◆ **Your task**
Where a line of the entries below includes the string "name", count it. Give only the resulting number.
** Opening Provided records block **
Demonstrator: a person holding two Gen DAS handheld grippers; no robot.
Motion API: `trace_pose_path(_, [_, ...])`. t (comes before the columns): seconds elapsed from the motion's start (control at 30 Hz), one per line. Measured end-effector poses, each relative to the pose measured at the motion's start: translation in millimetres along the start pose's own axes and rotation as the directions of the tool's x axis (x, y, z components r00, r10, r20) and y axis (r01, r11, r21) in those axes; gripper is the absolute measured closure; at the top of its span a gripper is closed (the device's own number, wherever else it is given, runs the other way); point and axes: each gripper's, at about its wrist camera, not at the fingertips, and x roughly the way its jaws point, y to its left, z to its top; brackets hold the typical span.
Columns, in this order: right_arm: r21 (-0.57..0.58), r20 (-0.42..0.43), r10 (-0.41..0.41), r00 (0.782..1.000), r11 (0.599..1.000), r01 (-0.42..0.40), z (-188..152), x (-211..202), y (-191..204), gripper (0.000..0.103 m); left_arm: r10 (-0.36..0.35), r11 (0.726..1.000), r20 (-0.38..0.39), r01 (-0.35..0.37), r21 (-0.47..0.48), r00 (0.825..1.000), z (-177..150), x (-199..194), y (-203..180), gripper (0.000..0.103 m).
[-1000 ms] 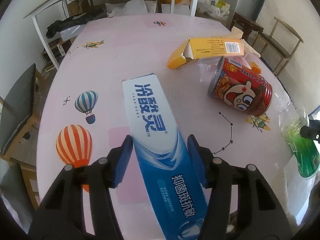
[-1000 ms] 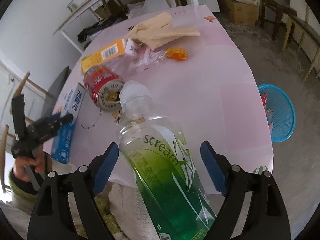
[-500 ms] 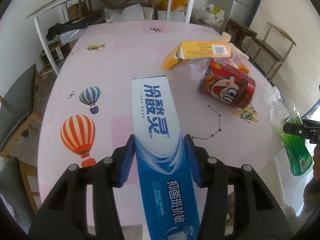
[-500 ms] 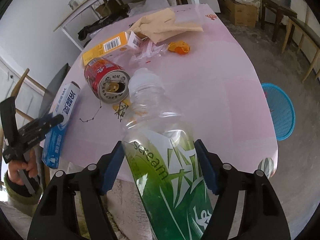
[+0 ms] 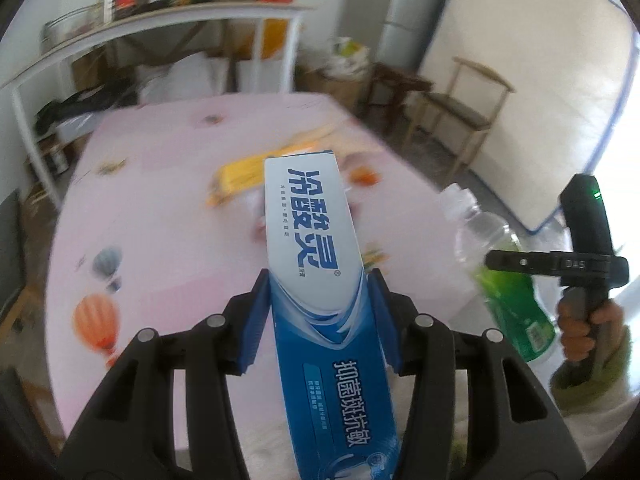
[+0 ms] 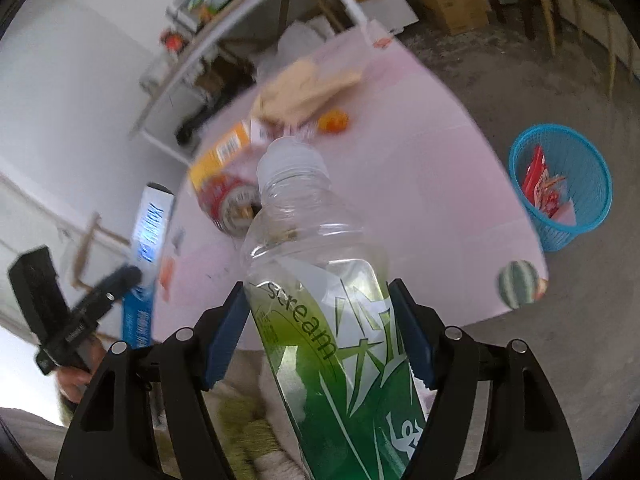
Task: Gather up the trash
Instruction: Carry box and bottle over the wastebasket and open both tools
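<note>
My left gripper [image 5: 318,320] is shut on a blue and white toothpaste box [image 5: 316,256] and holds it in the air above the near edge of the pink table [image 5: 172,208]. My right gripper [image 6: 320,332] is shut on a clear plastic bottle with a green label [image 6: 320,320], also lifted off the table. The bottle also shows in the left wrist view [image 5: 496,268], and the box in the right wrist view [image 6: 150,220]. A yellow carton [image 6: 222,152], a red can [image 6: 226,204], tan paper [image 6: 304,88] and an orange scrap [image 6: 334,120] lie on the table.
A blue mesh waste basket [image 6: 560,184] with some trash in it stands on the floor right of the table. A white shelf frame [image 5: 160,40] stands behind the table. Wooden chairs [image 5: 460,104] are at the far right.
Both grippers have lifted and tilted up, carrying the toothpaste box and the bottle off the table. The table and the basket now look farther away.
</note>
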Motion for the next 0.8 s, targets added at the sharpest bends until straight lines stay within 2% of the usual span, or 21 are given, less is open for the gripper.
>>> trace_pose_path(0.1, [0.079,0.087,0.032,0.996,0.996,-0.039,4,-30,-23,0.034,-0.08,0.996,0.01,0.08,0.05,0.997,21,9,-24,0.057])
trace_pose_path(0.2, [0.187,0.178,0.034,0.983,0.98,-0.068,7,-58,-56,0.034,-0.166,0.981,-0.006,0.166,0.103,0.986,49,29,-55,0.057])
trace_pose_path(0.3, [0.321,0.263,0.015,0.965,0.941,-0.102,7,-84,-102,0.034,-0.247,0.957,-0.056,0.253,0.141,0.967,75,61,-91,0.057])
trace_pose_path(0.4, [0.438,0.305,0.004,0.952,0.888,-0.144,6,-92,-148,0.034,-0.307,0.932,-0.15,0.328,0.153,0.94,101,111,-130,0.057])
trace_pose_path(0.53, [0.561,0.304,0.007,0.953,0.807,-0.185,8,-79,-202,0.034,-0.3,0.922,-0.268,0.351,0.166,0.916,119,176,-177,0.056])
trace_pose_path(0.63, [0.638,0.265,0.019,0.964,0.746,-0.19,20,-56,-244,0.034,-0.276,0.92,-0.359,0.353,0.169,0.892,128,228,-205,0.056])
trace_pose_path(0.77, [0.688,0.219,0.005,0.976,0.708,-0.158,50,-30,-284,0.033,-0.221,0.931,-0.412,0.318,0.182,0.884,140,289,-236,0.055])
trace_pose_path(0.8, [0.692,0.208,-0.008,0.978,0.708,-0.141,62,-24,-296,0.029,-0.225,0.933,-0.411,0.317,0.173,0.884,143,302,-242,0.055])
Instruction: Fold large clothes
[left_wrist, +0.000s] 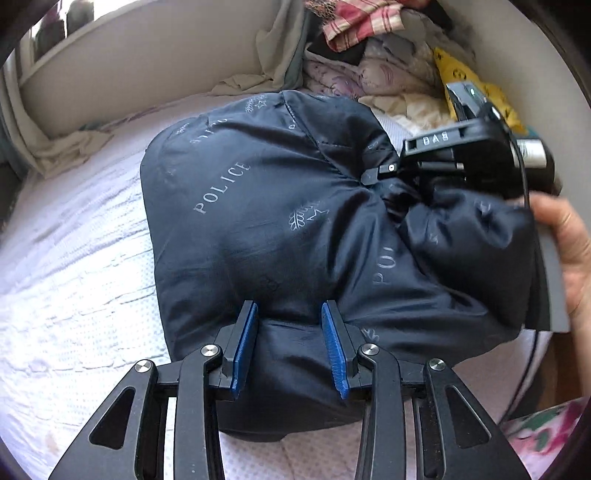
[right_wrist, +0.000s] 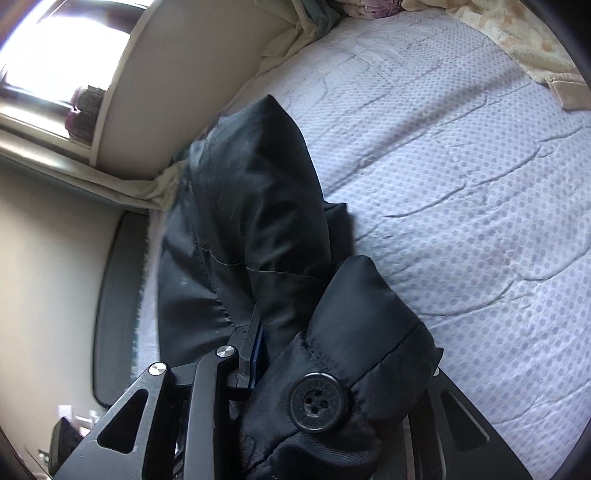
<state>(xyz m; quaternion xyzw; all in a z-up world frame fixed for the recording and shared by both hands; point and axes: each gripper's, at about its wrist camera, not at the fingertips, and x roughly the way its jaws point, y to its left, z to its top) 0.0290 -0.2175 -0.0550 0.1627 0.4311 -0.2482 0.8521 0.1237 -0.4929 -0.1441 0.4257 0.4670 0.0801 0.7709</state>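
Note:
A large dark navy padded jacket (left_wrist: 266, 221), lining side out with "POLICE" print, lies bunched on the bed. My left gripper (left_wrist: 290, 317) grips a thick fold of its near edge between the blue pads (left_wrist: 245, 343). My right gripper (left_wrist: 373, 177) shows in the left wrist view at the jacket's right side, fingers buried in the fabric. In the right wrist view the jacket (right_wrist: 251, 221) hangs over the right gripper (right_wrist: 295, 354); one finger (right_wrist: 249, 347) shows, the other is hidden under a cuff with a black button (right_wrist: 318, 402).
The bed has a white dotted cover (left_wrist: 74, 258) (right_wrist: 461, 184). A pile of mixed clothes and bedding (left_wrist: 376, 48) lies at the far side by the wall. A beige wall and window sill (right_wrist: 122, 92) lie beyond the bed. A person's hand (left_wrist: 569, 243) holds the right gripper.

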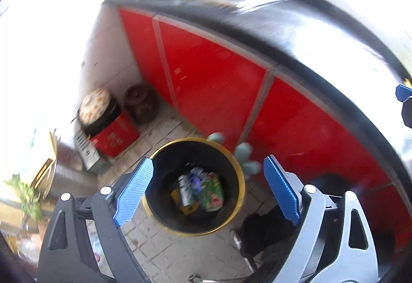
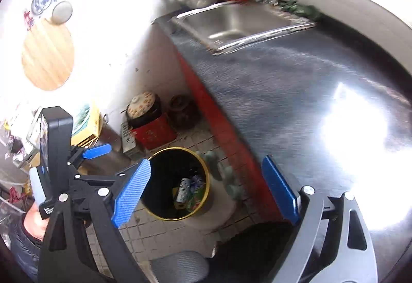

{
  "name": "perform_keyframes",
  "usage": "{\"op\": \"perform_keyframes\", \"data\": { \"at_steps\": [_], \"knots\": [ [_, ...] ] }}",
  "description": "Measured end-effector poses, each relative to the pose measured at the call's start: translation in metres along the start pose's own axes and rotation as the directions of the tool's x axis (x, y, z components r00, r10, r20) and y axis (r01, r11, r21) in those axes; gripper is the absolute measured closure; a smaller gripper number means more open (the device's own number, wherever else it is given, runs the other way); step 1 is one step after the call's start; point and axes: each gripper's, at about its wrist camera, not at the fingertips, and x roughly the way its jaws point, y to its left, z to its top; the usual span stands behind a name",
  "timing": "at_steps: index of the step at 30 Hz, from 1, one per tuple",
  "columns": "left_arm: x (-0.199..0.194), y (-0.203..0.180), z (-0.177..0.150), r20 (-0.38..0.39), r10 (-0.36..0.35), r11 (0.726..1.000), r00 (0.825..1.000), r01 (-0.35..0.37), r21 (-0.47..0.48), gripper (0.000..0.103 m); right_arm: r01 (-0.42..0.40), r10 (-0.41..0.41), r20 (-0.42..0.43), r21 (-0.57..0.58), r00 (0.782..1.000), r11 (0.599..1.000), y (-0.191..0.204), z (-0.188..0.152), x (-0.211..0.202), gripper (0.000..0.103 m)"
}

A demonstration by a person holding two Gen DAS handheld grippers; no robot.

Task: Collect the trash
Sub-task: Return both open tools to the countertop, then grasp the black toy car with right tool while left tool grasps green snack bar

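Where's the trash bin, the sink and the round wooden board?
trash bin (image 1: 238,174), left wrist view, yellow rim on the right side.
sink (image 2: 231,23), right wrist view, steel basin floor.
round wooden board (image 2: 47,56), right wrist view, middle of its face.

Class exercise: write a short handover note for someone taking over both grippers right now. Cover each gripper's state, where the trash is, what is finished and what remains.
Left hand-held gripper: open, empty, above the round black yellow-rimmed trash bin.
Right hand-held gripper: open, empty, over the floor by the grey steel countertop.
Trash: a silver can and green wrappers lie in the bin.
Done: those pieces are binned.
Left: no loose trash shows on the countertop or in the steel sink; check elsewhere.
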Motion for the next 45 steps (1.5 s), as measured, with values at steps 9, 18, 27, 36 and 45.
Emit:
{"op": "perform_keyframes", "data": {
  "at_steps": [9, 18, 27, 36, 45],
  "knots": [
    [-0.046, -0.208, 0.038, 0.057, -0.3, 0.897, 0.952, 0.262, 0.355, 0.018, 0.374, -0.427, 0.106, 0.328, 0.898, 0.868, -0.173, -0.091, -0.163, 0.015],
    [-0.065, -0.397, 0.017, -0.033, -0.484, 0.672, 0.874, 0.396, 0.626, 0.016, 0.492, -0.6, 0.057, 0.514, 0.798, 0.703, -0.284, -0.192, -0.273, 0.015],
    [-0.064, -0.489, 0.015, -0.056, -0.536, 0.557, 0.842, 0.402, 0.727, 0.016, 0.497, -0.598, 0.002, 0.554, 0.801, 0.668, -0.336, -0.232, -0.29, 0.015],
    [-0.037, -0.586, 0.047, -0.067, -0.565, 0.465, 0.822, 0.384, 0.798, 0.017, 0.467, -0.539, 0.027, 0.464, 0.842, 0.753, -0.412, -0.216, -0.268, 0.015],
    [-0.006, -0.63, 0.053, -0.163, -0.546, 0.369, 0.822, 0.411, 0.834, 0.017, 0.441, -0.416, -0.158, 0.205, 0.896, 0.874, -0.542, -0.182, -0.207, 0.015]
  ]
}}
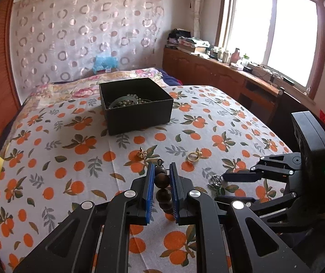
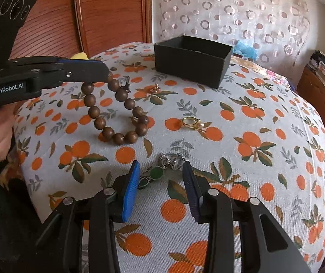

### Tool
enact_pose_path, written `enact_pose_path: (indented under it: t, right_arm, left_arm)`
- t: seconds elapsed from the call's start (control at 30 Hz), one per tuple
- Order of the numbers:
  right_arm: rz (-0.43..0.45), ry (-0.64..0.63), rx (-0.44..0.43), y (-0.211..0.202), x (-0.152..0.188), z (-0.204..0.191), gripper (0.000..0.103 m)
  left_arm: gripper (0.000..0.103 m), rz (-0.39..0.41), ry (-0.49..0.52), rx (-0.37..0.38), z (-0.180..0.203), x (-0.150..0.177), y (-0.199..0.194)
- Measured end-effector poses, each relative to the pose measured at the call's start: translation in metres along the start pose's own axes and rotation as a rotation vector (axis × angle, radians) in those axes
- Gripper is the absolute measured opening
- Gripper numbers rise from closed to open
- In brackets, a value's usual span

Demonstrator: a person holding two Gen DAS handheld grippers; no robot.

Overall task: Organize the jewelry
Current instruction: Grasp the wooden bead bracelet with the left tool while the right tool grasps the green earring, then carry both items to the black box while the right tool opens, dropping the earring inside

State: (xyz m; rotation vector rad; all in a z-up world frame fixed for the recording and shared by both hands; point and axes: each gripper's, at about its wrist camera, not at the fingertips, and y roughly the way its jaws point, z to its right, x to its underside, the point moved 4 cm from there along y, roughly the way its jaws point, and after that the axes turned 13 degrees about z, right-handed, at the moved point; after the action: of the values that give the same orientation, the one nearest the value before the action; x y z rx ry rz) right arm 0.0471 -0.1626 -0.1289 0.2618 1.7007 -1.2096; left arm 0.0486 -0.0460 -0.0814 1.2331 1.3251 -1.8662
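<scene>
bracelet (image 2: 114, 113): glossy wooden beads | box (image 2: 192, 60): matt black card (seemingly) | sheet (image 2: 264, 147): printed woven cloth

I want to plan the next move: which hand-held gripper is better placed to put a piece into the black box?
Left. The left hand-held gripper already grips the wooden bead bracelet; the right hand-held gripper, open, holds nothing.

Bright daylight from the blown-out window (image 1: 274, 36), soft shadows, strong fisheye bending, perhaps slight edge blur.
</scene>
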Motion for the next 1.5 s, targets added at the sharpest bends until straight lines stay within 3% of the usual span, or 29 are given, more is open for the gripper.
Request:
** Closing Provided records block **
◆ **Answer section**
2